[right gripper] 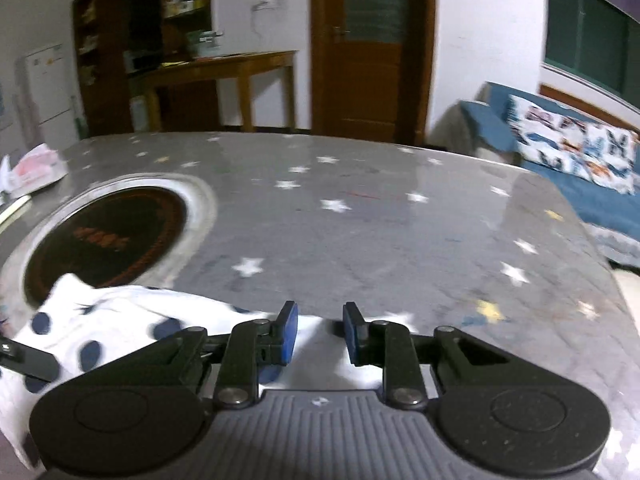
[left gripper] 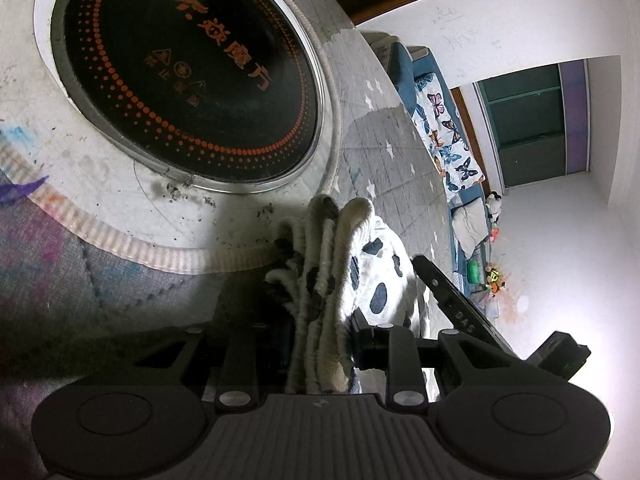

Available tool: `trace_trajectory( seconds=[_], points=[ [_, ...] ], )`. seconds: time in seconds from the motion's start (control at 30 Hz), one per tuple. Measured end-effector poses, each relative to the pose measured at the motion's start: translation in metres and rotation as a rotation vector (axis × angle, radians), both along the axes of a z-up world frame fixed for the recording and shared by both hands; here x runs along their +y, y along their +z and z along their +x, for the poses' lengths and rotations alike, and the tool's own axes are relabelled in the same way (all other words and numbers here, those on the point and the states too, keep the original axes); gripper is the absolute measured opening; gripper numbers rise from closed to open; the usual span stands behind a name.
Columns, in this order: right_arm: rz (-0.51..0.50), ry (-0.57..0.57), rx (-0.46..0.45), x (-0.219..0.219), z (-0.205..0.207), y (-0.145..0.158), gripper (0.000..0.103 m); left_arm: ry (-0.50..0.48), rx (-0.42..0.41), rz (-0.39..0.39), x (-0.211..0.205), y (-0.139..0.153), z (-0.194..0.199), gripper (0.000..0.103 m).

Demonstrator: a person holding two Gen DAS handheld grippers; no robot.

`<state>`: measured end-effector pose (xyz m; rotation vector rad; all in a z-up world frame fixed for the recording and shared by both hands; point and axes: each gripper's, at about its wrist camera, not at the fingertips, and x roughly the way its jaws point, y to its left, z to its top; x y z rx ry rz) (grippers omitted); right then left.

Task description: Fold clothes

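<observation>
A: What have the fingers of the left gripper (left gripper: 320, 336) got hold of?

B: A thick bunch of the white garment with dark spots (left gripper: 360, 276). The fingers are closed on its gathered ribbed edges, which stick out past the fingertips toward the round black cooktop (left gripper: 188, 68) set into the desk (left gripper: 384, 152).

A: And the right gripper (right gripper: 320, 330)?

B: Its blue-padded fingers (right gripper: 289, 334) stand a little apart with nothing between them. The picture is blurred, but the gap shows plainly.

A: Where is the garment from that side?

B: To the left of the right fingers and partly beneath them, spread on the star-patterned desk cover (right gripper: 360, 220). Its far corner lies at the rim of the cooktop.

A: Anything beyond the fingertips?

B: Ahead of the right fingers, bare cover, then a wooden door (right gripper: 368, 48). To their right a blue sofa (right gripper: 592, 196) with a butterfly-print cushion (right gripper: 576, 148)
</observation>
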<state>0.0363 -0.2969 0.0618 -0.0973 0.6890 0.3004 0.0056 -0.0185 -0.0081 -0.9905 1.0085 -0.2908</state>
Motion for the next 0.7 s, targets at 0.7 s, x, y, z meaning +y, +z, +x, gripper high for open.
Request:
trace_trajectory(
  seconds=[0.7],
  points=[
    [0.24, -0.073, 0.084, -0.064, -0.036, -0.025, 0.03, -0.028, 0.002, 0.054, 0.002, 0.011, 0.002, 0.03]
  ],
)
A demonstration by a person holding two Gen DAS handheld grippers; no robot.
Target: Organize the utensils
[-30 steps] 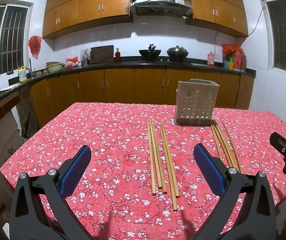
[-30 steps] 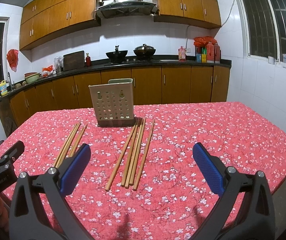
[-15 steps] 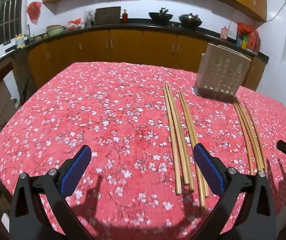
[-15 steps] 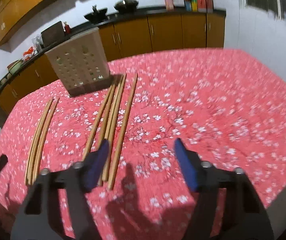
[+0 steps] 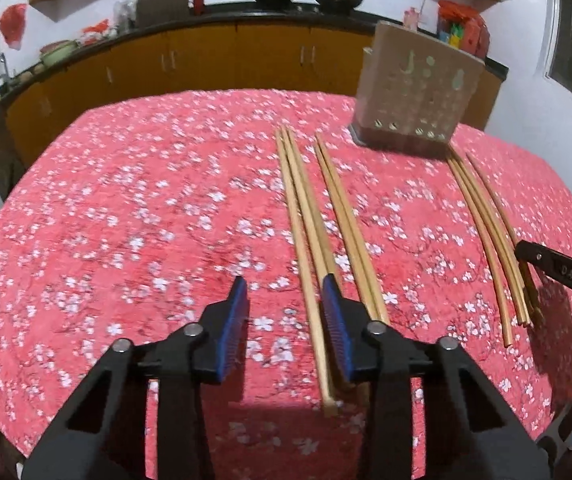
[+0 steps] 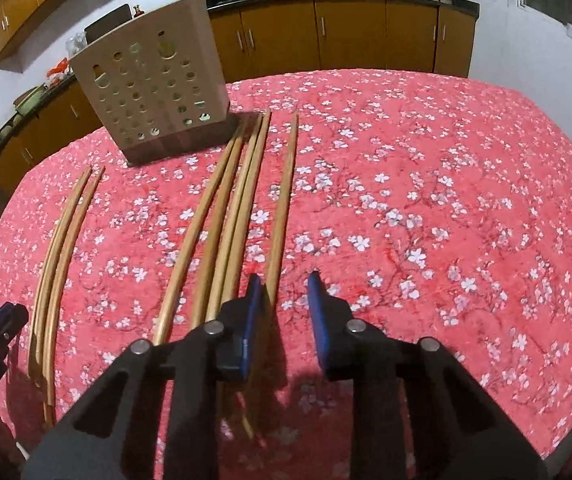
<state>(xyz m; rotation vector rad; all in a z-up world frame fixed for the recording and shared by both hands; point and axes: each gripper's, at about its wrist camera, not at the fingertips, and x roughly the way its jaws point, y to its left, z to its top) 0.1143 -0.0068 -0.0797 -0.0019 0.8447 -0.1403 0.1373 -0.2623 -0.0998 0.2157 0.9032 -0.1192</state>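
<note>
Bamboo chopsticks lie in two bundles on the red floral tablecloth in front of a beige perforated utensil holder (image 5: 417, 92) (image 6: 154, 84). In the left wrist view my left gripper (image 5: 286, 300) hovers low over the near ends of the middle bundle (image 5: 305, 216). Its jaws are closing, with the leftmost stick between the pads and a gap still showing. In the right wrist view my right gripper (image 6: 286, 292) is closing around the rightmost chopstick (image 6: 282, 208), which runs beside the left pad; the pads do not press it.
The table (image 5: 126, 220) ends just below both grippers. The second bundle (image 5: 485, 232) lies to the right, where a hand holds the other gripper's black body. Kitchen counters with woks, bottles and cabinets run behind the table.
Both grippers have tilted down and dropped toward the near ends of the chopsticks. Both pairs of jaws have narrowed from wide open to a small gap around one stick.
</note>
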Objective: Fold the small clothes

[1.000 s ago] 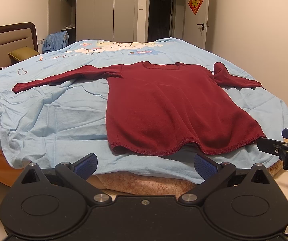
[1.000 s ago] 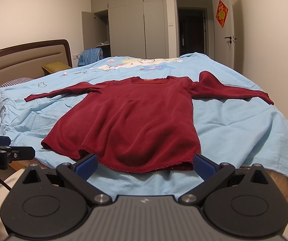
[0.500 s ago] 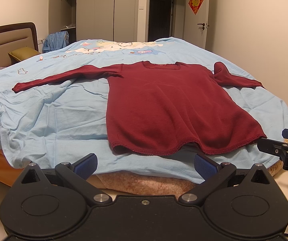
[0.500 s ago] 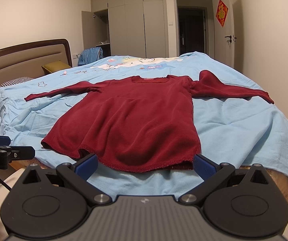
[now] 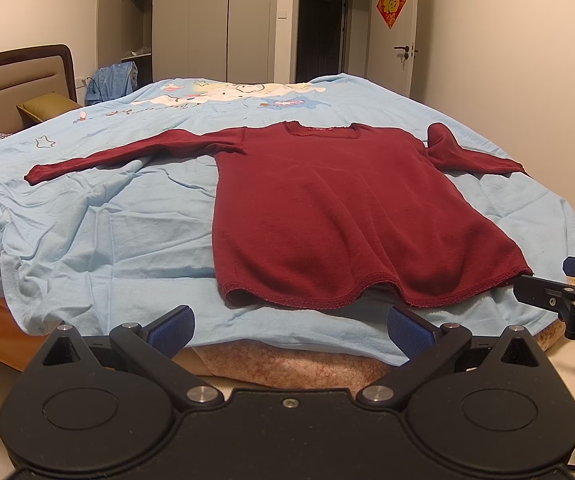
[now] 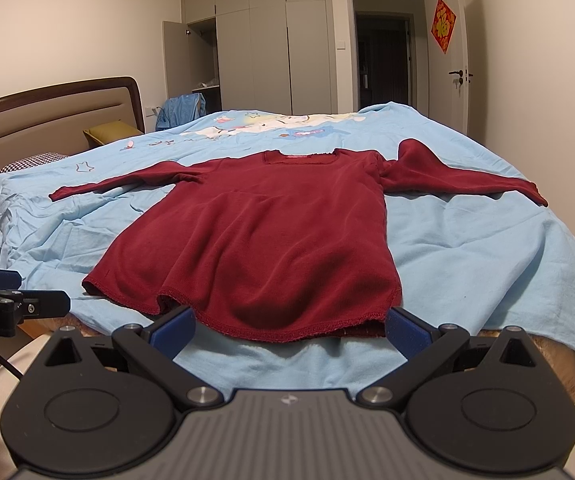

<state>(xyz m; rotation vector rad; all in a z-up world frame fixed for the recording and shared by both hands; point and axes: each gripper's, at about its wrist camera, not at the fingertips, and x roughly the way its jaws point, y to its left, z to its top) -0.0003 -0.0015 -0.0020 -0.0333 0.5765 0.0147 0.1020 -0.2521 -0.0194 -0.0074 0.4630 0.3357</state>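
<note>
Firstly, hidden: the bed's [image 5: 87,240] near edge lies behind both gripper bodies; the headboard [image 6: 47,120] is cut off at the frame's left; the neck label is too small to read.
Shirt [image 5: 347,216]: dark red, long-sleeved, flat on the blue sheet [image 6: 487,260], right of the bed's middle; hem at the near edge, neck at the far side; long axis hem to neck, away from the cameras; sleeves spread out to either side, the right one bunched at the shoulder.
Left gripper [image 5: 290,326]: fingers wide apart, holding nothing; short of the hem, not touching.
Right gripper [image 6: 290,326]: fingers wide apart, empty; blue pads [image 6: 173,330] just before the hem; contact uncertain.
</note>
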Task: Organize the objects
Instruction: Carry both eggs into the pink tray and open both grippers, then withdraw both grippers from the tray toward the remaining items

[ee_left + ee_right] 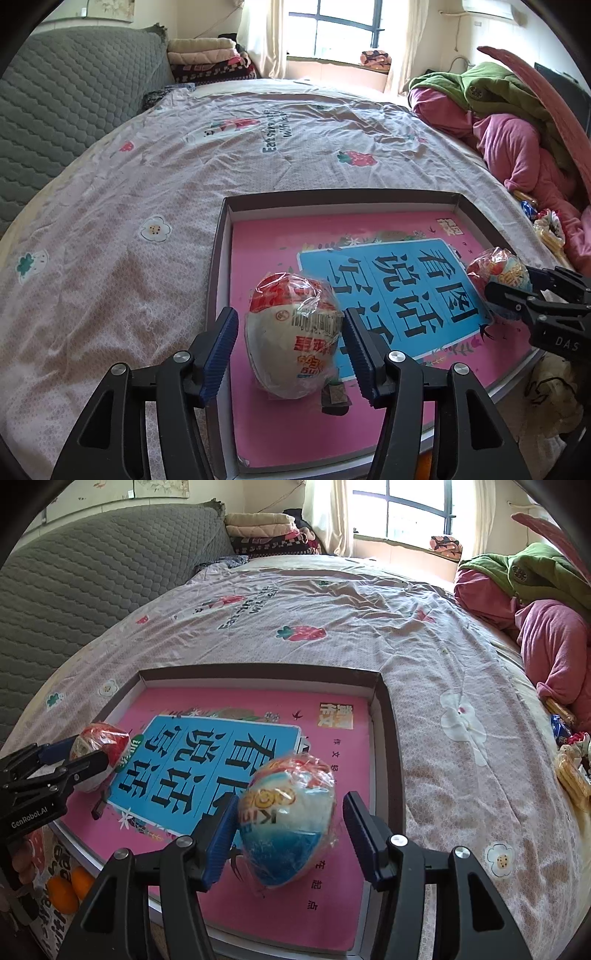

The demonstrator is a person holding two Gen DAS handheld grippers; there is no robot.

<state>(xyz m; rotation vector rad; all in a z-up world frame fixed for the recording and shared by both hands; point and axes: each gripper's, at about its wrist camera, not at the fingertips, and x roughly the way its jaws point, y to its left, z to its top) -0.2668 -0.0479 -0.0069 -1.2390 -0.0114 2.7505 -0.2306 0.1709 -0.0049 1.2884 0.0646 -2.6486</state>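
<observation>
Blue-padded left gripper (291, 343) spreading wide around the red-and-white wrapped egg (293, 334), pads just off its sides, not pinching. Lying on the pink book cover (295, 424) inside the shallow box (221, 258), that egg, box sitting on the flowered bedsheet (110, 221). Right gripper (288, 827) likewise gaping, straddling the blue-and-white wrapped egg (288, 819); left pad close against the wrapper, right pad standing apart. Resting in the same box, nearer the right wall, both eggs released rather than gripped.

"GenRobot.AI" on left tongs (90, 762); "DAS" on right tongs (511, 295)
</observation>
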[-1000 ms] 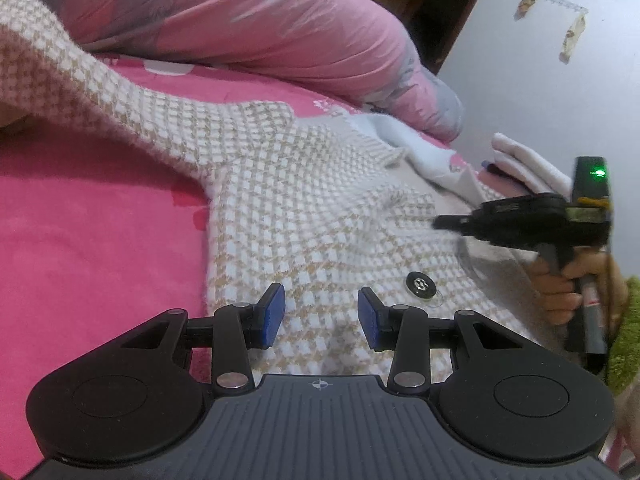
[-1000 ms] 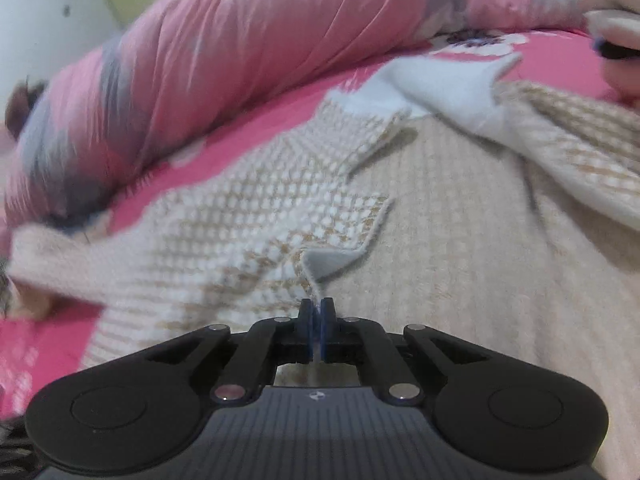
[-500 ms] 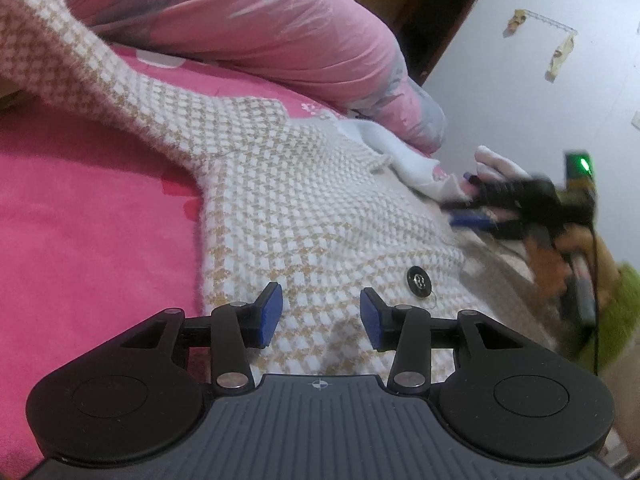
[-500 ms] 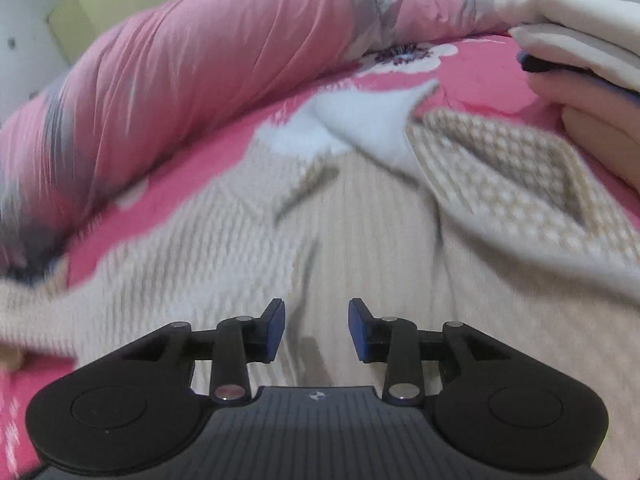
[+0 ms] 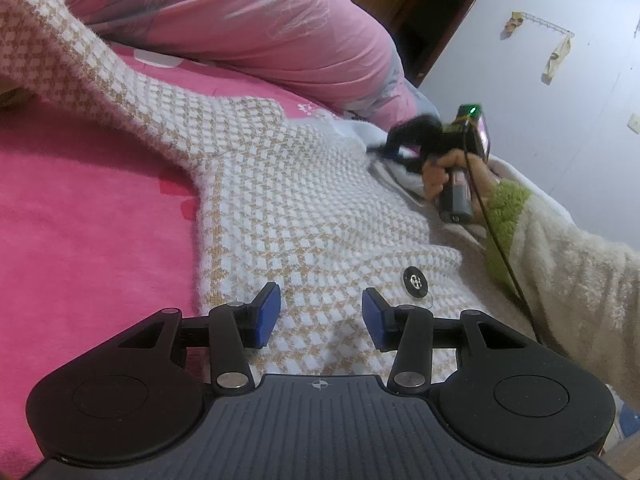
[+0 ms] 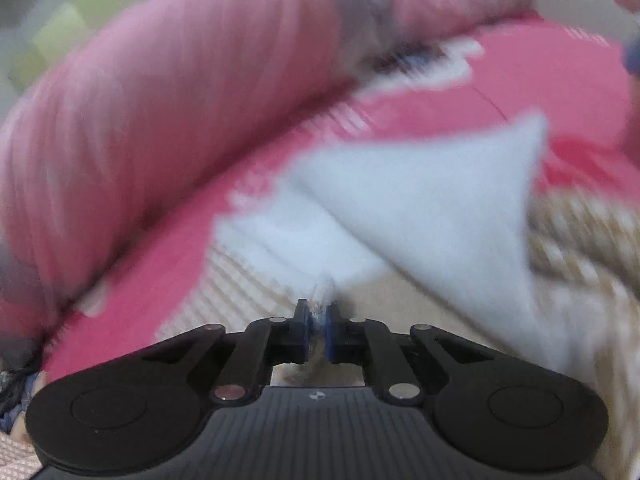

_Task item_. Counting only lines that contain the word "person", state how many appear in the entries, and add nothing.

_Result for this task_. 3